Memorial Day is unfolding as a beautiful day here in Southern Indiana. The sky is clear and the temperature is warm. Soon we'll have the smoker fired up to cook ribs. We'll clean up the sticks and debris from last night's thunderstorm, then do a little work around the yard and garden. About mid-afternoon we expect several of Will's friends to join us for a cookout. For us, it's another day in Paradise, living the American dream.
But I've recently had two vivid reminders of what Memorial Day is all about.

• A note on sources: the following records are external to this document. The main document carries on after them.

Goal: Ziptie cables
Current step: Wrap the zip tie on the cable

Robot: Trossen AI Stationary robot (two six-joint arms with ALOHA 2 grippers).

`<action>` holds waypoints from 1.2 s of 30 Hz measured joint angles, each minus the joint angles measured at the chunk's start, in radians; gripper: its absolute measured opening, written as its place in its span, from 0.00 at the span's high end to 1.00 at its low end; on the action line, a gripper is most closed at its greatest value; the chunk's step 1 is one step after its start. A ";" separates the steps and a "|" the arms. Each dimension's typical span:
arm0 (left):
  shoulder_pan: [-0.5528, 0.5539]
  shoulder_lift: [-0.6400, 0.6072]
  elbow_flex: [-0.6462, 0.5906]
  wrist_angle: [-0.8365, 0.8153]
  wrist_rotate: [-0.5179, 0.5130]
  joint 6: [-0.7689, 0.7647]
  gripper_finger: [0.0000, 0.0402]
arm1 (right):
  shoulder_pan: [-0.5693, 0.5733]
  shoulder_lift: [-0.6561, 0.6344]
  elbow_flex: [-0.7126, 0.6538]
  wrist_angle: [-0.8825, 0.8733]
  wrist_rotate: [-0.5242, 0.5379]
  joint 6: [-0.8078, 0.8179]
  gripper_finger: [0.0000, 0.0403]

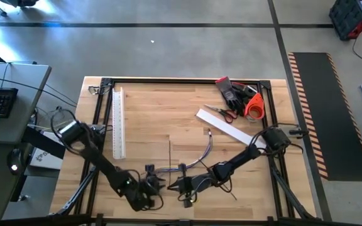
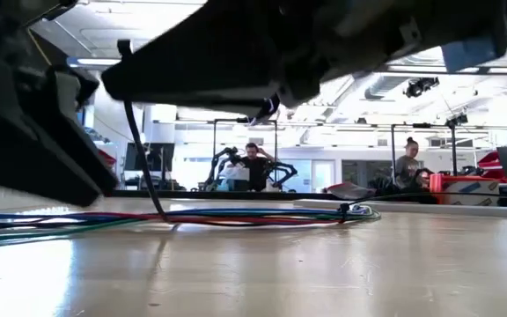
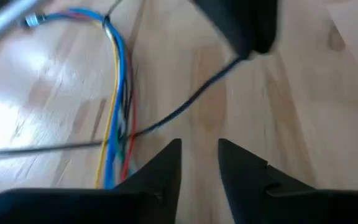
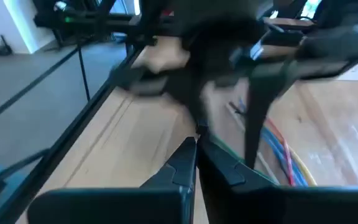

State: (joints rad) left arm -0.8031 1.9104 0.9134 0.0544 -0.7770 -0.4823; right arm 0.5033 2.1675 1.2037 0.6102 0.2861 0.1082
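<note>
The cables (image 1: 203,150) lie as a curved bunch of blue, yellow and reddish wires (image 3: 118,81) flat on the table near its near edge, and also show in the low view (image 2: 236,216). A thin dark ziptie (image 3: 185,106) runs across the bunch at table level and rises to my right gripper (image 3: 247,31). My right gripper (image 1: 182,186) hovers just right of the bunch's near end, shut on the ziptie. My left gripper (image 1: 148,186) is low over the table beside the wires, open (image 3: 199,155). Nothing lies between its fingers. My right gripper pinches the ziptie's end (image 4: 197,129) between its shut fingertips (image 4: 188,155). The strip's end is lifted. From the fingers it bends down (image 2: 139,150) to the table, where it crosses the cables (image 3: 124,135) and lies flat beyond them.
A white slotted duct (image 1: 118,122) lies on the table's left part. A white flat strip (image 1: 228,129), scissors (image 1: 222,113), dark gloves (image 1: 234,91) and an orange roll (image 1: 254,107) sit at the far right. Another dark strip (image 1: 170,154) lies mid-table. People sit in the room behind (image 2: 253,167).
</note>
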 joint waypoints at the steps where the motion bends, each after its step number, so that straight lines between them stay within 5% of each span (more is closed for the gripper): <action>1: 0.000 0.034 0.000 0.057 -0.031 0.017 0.76 | -0.002 -0.002 0.000 0.001 0.000 0.007 1.00; 8: -0.001 0.159 0.002 0.308 -0.200 0.021 0.64 | -0.006 -0.003 0.000 -0.012 -0.007 0.026 1.00; 18: -0.070 0.134 0.003 0.331 -0.309 0.029 0.66 | -0.006 -0.008 0.000 -0.022 -0.005 0.049 1.00; 27: -0.025 0.144 0.003 0.422 -0.281 0.075 0.68 | -0.004 -0.009 0.000 -0.009 -0.001 0.049 1.00; 36: -0.014 0.145 0.003 0.442 -0.225 0.042 0.97 | 0.005 -0.009 0.000 -0.031 0.043 0.049 1.00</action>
State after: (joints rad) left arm -0.8169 2.0556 0.9161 0.4961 -1.0024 -0.4404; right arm 0.5086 2.1582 1.2037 0.5787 0.3293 0.1570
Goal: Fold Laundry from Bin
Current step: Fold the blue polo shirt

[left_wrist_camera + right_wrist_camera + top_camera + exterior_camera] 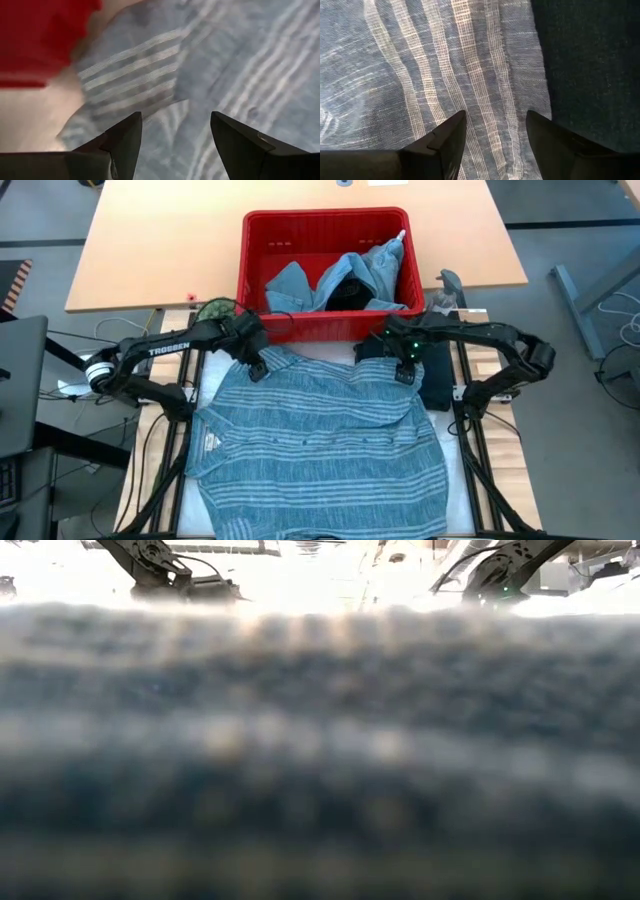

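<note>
A: What's in the bin (256, 240)?
B: Light blue denim pieces (375, 268) over a black garment (347, 292).
A: And the striped shirt (320, 445)?
B: Flat before it (collar end), left gripper (256, 366) and right gripper (403, 370) spread over its top corners.

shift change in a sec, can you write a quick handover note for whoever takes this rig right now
Left gripper: open, over the far left corner of the striped shirt, nothing held.
Right gripper: open, over the shirt's far right corner, nothing held.
Striped shirt lies spread flat on the table in front of the red bin; not yet folded.
A dark garment lies at the shirt's right edge.
In the bin: light blue denim pieces and a black garment.
Left: fold the shirt, then the pieces in the bin.
</note>
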`<act>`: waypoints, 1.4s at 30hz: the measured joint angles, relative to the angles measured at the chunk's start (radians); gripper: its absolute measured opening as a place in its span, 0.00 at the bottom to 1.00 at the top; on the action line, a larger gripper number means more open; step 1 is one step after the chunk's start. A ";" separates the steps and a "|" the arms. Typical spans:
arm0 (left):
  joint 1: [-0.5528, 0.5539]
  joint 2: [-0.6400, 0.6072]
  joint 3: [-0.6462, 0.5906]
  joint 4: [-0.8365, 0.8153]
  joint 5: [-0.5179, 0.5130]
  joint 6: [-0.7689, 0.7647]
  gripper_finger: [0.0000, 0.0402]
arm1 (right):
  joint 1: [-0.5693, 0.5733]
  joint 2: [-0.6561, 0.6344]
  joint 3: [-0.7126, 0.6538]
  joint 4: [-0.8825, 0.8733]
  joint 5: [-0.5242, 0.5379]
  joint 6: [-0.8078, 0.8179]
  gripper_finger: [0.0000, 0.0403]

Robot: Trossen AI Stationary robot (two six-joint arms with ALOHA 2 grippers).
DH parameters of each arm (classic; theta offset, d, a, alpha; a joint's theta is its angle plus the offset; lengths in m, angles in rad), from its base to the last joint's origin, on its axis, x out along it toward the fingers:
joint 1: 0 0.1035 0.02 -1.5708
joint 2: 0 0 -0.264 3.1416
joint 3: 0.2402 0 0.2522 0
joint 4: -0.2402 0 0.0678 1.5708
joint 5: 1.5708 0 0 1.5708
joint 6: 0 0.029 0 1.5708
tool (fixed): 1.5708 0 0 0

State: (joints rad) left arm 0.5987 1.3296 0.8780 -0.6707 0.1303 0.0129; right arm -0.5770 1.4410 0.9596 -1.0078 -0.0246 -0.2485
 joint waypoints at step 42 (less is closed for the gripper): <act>-0.005 0.056 0.001 -0.044 -0.269 -0.456 0.56 | -0.001 -0.002 0.000 0.061 0.001 0.003 0.58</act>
State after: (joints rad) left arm 0.5938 1.3854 0.8787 -0.7151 -0.1388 -0.4434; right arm -0.5777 1.4387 0.9600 -0.9466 -0.0238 -0.2451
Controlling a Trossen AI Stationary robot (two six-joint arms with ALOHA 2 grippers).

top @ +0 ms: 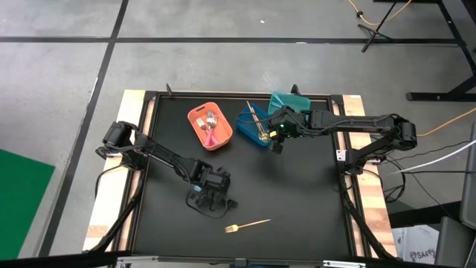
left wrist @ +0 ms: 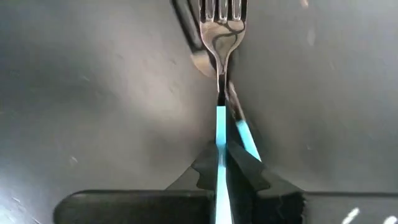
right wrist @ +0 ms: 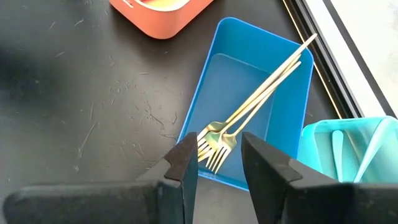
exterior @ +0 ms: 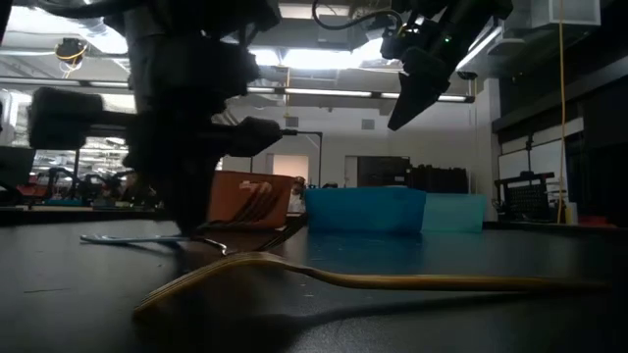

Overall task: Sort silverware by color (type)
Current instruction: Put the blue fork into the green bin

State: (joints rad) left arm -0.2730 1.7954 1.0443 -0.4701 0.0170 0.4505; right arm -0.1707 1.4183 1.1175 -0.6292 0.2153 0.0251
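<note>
My left gripper (top: 210, 195) is low over the table's near middle, shut on a light-blue-handled fork (left wrist: 219, 37) with a metal head. A second light-blue handle (left wrist: 247, 140) lies on the table under it. A gold fork (top: 248, 223) lies flat near the front edge and also shows in the low view (exterior: 373, 279). My right gripper (top: 277, 143) is open and empty above the near end of the blue bin (right wrist: 292, 68). That bin holds two gold forks (right wrist: 249, 112), their handles leaning on its far corner. My left gripper pinches the fork's light-blue handle (left wrist: 220, 134) between its two fingers, with the metal head sticking out ahead. The fingers lie along the handle. In the low view the tines (exterior: 282, 233) sit at about table height; I cannot tell whether they touch it.
An orange bin (top: 210, 128) with pink-handled pieces stands at the far middle, left of the blue bin (top: 251, 125). A teal bin (top: 291, 103) behind the blue one holds light-blue pieces (right wrist: 339, 149). The black table (top: 297, 193) is bare at the right and near right.
</note>
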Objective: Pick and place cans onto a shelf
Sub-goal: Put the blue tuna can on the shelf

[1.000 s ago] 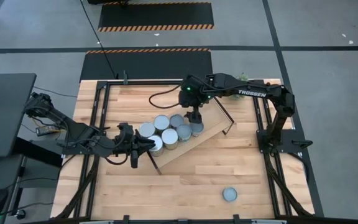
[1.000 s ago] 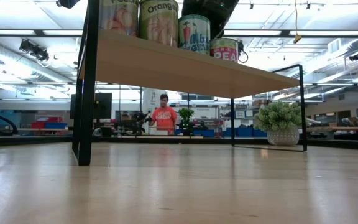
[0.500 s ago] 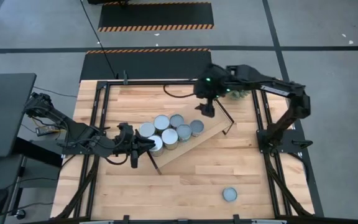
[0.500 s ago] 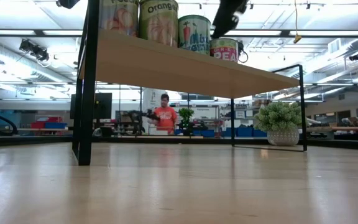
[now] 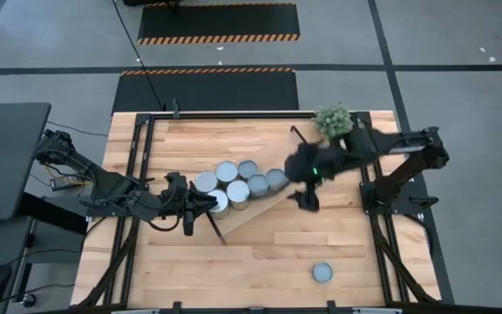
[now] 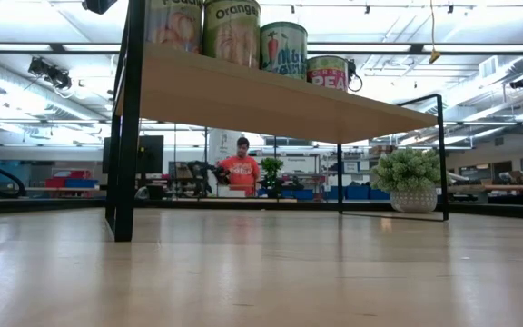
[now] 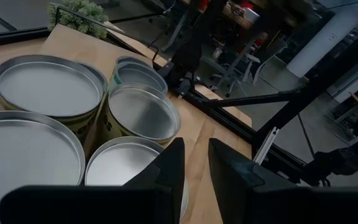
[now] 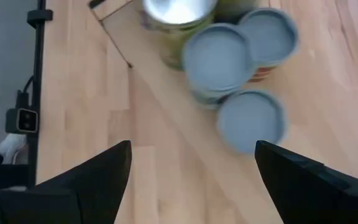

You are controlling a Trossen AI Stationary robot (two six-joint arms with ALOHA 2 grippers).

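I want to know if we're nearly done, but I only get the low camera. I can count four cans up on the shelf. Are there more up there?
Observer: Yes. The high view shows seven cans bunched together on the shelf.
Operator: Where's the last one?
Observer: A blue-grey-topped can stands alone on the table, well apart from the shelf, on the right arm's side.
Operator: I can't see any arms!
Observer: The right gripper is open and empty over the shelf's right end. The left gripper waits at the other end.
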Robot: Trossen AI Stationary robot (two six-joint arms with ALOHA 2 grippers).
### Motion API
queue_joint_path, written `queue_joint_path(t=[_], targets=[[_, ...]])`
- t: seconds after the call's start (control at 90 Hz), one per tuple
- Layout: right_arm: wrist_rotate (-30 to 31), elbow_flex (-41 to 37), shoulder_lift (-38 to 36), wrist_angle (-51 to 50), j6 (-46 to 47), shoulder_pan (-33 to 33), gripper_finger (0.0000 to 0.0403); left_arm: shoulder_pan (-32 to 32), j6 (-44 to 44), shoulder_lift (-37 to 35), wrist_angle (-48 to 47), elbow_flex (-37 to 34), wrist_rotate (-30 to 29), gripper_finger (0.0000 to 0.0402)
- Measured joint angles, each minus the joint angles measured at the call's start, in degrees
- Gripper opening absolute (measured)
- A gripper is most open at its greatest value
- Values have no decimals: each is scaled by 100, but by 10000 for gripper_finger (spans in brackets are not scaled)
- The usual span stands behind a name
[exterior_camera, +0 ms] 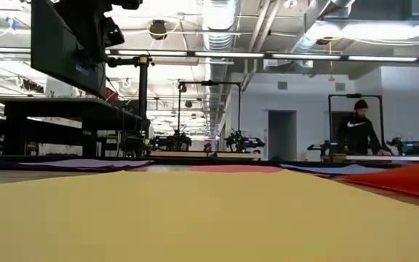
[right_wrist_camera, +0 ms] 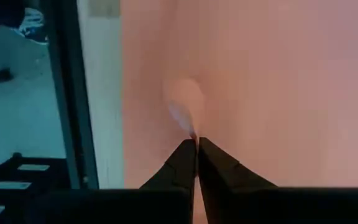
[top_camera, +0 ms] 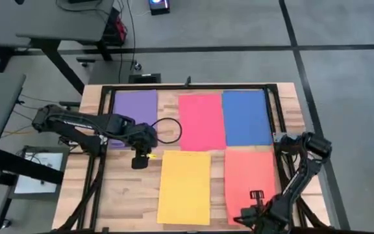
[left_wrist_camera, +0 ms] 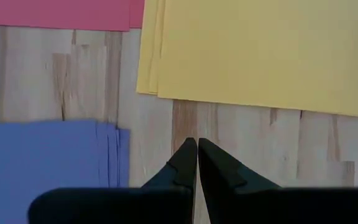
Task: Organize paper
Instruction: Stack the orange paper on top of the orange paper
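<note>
While both pairs of jaws are pressed shut, only the right gripper (right_wrist_camera: 196, 144) seems to have paper in them: its wrist view shows the tips meeting on a small raised pucker of the orange sheet (top_camera: 250, 185), so I judge it is pinching that sheet near its near edge. The left gripper (left_wrist_camera: 197, 149) is shut on nothing and hangs over bare wood of the bench (top_camera: 125, 188).

From the left jaws, the yellow stack (top_camera: 184, 187) lies just ahead and to one side, its corner close to the tips and several sheet edges fanned slightly out of line there. The purple stack (left_wrist_camera: 48, 158) lies just beside those jaws on the other side, also fanned at its edge, and the red sheet (top_camera: 201, 121) sits farther ahead. The blue sheet (top_camera: 246, 117) is well apart from the left jaws and nearer the right arm.

All five piles lie flat with their long axes running from the near edge of the bench to the far one, set in two rows with narrow strips of wood between them.

Beside the right jaws the orange sheet's outer edge runs close along the black frame rail (right_wrist_camera: 73, 93), beyond which the bench ends. Room to drag that sheet is therefore inward, toward the yellow stack; outward there is almost none. The left jaws have open wood around them.
</note>
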Motion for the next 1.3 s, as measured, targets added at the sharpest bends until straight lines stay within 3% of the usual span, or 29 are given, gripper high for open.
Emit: queue_joint_path(t=[0.256,0.911,1.3], targets=[[-26,-28,5,707,25,271,0,-5,109,0,-5,0,1,0],[-36,-348,5,722,324,410,1,-5,99,0,-3,0,3,0],[-19,-348,5,752,340,538,55,-5,-11,0,-3,0,3,0]])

First: Last Friday I was listening to NPR's "Morning Edition" as I drove to work. Steve Inskeep was interviewing retired Marine General Anthony Zinni. General Zinni had some very blunt criticisms of the administration's handling of the war in Iraq. He said that the military was given unrealistic objectives that have led to unnecessary loss of life. "We [The Bush Administration] were in there talking about Jeffersonian democracy, free market economies, changing the face of the Middle East with this one blow. That was ridiculous, and I think now what we have is young kids paying the price..."
Gen. Zinni went on to comment that he had heard on the news that morning that three more Marines had died in Iraq, but that it was not the lead story -- it was number 3, behind the results from "American Idol". Gen. Zinni was concerned that a loss of focus on the human cost of the war will lead to a situation similar to Vietnam.
Second: Gen. Zinni's point was brought home in a very graphic way by yesterday's Doonesbury comic strip. Gary Trudeau filled his entire 6 cartoon panels with the names of soldiers killed in Iraq from the beginning of the war through April 23,2004. He provided a pointer to www.lunaville.org, a web site that maintains a detailed tally of casualties from the US, UK and other countries. At the time of this post, the US casualty count stands at 813.
The View from the Roof today is that we must not allow our soldiers' sacrifice to go unnoticed or, worse, to be trivialized in the media. We need to see the numbers every day, first thing, not as part of some grim exercise in scorekeeping, but as a prompt to continually demand an answer to the bottom line question: "Why is this happening?" More importantly, we must continue to demand accountability from the government officials and policy makers that started this war. (Let's start by firing Donald Rumsfeld!) One of the mistakes of the Vietnam era was that we confused the targets of our opposition -- blaming the soldiers for the mistakes of their generals and the elected policy makers. There are many today who maintain that any criticism of the war or the current administration somehow equates to lack of support for the troops. I think we're smart enough to tell the difference.